TASK INSTRUCTIONS >>
The answer must restate the listing word for word, without its images.

EXERCISE DATA >>
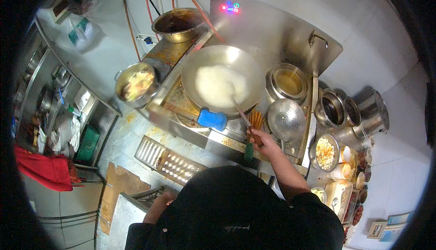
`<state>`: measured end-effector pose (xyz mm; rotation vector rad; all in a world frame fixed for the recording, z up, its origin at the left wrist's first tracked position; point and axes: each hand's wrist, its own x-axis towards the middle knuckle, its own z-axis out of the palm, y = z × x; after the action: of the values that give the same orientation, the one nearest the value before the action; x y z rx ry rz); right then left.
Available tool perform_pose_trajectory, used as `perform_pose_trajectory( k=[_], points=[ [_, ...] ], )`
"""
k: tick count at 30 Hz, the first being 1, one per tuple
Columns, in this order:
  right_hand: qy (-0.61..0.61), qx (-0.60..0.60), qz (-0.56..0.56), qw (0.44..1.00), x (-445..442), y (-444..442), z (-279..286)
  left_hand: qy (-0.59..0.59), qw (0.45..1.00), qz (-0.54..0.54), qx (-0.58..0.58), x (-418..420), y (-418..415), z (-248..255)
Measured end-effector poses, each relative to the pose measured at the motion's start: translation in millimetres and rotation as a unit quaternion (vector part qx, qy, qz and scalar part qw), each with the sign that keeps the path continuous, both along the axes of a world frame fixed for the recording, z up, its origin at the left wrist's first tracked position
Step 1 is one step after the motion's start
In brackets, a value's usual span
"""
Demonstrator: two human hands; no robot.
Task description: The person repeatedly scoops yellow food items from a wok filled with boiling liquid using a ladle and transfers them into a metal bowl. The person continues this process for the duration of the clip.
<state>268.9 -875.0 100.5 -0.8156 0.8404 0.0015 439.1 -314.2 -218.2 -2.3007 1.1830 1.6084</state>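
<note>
My right hand [259, 140] is closed around the wooden handle of a long utensil, whose shaft [239, 111] runs over the near rim into a large wok [192, 76]. The utensil's head is hidden in the pale, foamy liquid [221, 84] there. A blue cloth or sponge [212, 119] lies against the wok's near edge. Right of the handle are a bamboo brush [255, 119] and a perforated metal strainer [286, 119]. My left hand [167, 198] is low at the left, beside a metal-topped surface; its fingers are mostly hidden by my dark clothing.
A pot of food [136, 83] stands left of the stove, with a large basin [178, 28] behind. Nested pans [289, 81] hold liquid at the right. Beyond them are a bowl of diced food [325, 153] and several seasoning containers. A floor grate [170, 159] lies before the stove.
</note>
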Motion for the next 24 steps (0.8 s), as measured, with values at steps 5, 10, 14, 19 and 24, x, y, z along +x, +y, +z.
perform_pose_trajectory(
  k=[5,10,14,19,24],
  points=[
    [-0.034,-0.029,0.037,0.998,-22,11,-44,-0.113,0.981,-0.041,-0.149,8,-35,21],
    [-0.002,-0.268,0.134,0.954,-28,60,-129,-0.196,0.977,0.027,-0.077,5,-124,131],
    [-0.004,-0.252,0.269,0.93,-27,67,-166,-0.184,0.977,-0.093,-0.055,18,-111,91],
    [0.006,-0.256,0.256,0.932,-29,72,-139,-0.177,0.979,0.094,0.036,-4,-89,70],
    [0.06,-0.254,0.269,0.927,-29,76,-109,-0.175,0.985,0.005,-0.009,-2,-39,26]
  ],
)
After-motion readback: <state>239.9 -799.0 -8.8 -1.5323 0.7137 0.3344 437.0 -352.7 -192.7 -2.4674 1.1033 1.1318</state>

TASK ANSWER >>
`<state>`: measured end-effector pose (xyz mm; rotation vector rad; all in a world frame fixed for the recording, z up, its origin at the left wrist's first tracked position; point and axes: each hand's wrist, its own x-axis towards the middle knuckle, its own z-axis out of the palm, y = z × x; after the action: of the values that give the same orientation, the one nearest the value before the action; x y z rx ry rz); right then left.
Available tool perform_pose_trajectory, used as `perform_pose_trajectory( k=[_], points=[ [_, ...] ], )`
"""
k: tick count at 30 Hz, the first being 1, one per tuple
Columns, in this order:
  right_hand: qy (-0.61..0.61), qx (-0.60..0.60), qz (-0.56..0.56), qw (0.44..1.00), x (-445..442), y (-444..442), z (-279..286)
  left_hand: qy (-0.59..0.59), qw (0.45..1.00), qz (-0.54..0.54), qx (-0.58..0.58), x (-418..420), y (-418..415), z (-248..255)
Measured end-effector poses, each relative to the pose measured at the motion's start: translation in millimetres and rotation as a unit quaternion (vector part qx, qy, qz and scalar part qw), each with the sign that keeps the path continuous, both along the axes of a world frame fixed for the recording, z up, its origin at the left wrist's first tracked position
Step 1 is one step after the motion's start
In brackets, a value's usual span
"""
Demonstrator: two human hands; no robot.
Task description: The person repeatedly scoops yellow food items from a wok filled with boiling liquid using a ladle and transfers them into a metal bowl. The person continues this process for the duration of the clip.
<state>268.9 -875.0 100.5 -0.8156 0.8404 0.0015 439.1 -314.2 -218.2 -2.3007 1.1830 1.6084</state>
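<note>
My right hand [259, 140] is closed around the wooden handle of a long utensil, whose shaft [239, 111] runs over the near rim into a large wok [192, 76]. The utensil's head is hidden in the pale, foamy liquid [221, 84] there. A blue cloth or sponge [212, 119] lies against the wok's near edge. Right of the handle are a bamboo brush [255, 119] and a perforated metal strainer [286, 119]. My left hand [167, 198] is low at the left, beside a metal-topped surface; its fingers are mostly hidden by my dark clothing.
A pot of food [136, 83] stands left of the stove, with a large basin [178, 28] behind. Nested pans [289, 81] hold liquid at the right. Beyond them are a bowl of diced food [325, 153] and several seasoning containers. A floor grate [170, 159] lies before the stove.
</note>
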Motion for the next 24 steps (0.8 s), as measured, with values at steps 5, 10, 14, 19 and 24, x, y, z along +x, +y, +z.
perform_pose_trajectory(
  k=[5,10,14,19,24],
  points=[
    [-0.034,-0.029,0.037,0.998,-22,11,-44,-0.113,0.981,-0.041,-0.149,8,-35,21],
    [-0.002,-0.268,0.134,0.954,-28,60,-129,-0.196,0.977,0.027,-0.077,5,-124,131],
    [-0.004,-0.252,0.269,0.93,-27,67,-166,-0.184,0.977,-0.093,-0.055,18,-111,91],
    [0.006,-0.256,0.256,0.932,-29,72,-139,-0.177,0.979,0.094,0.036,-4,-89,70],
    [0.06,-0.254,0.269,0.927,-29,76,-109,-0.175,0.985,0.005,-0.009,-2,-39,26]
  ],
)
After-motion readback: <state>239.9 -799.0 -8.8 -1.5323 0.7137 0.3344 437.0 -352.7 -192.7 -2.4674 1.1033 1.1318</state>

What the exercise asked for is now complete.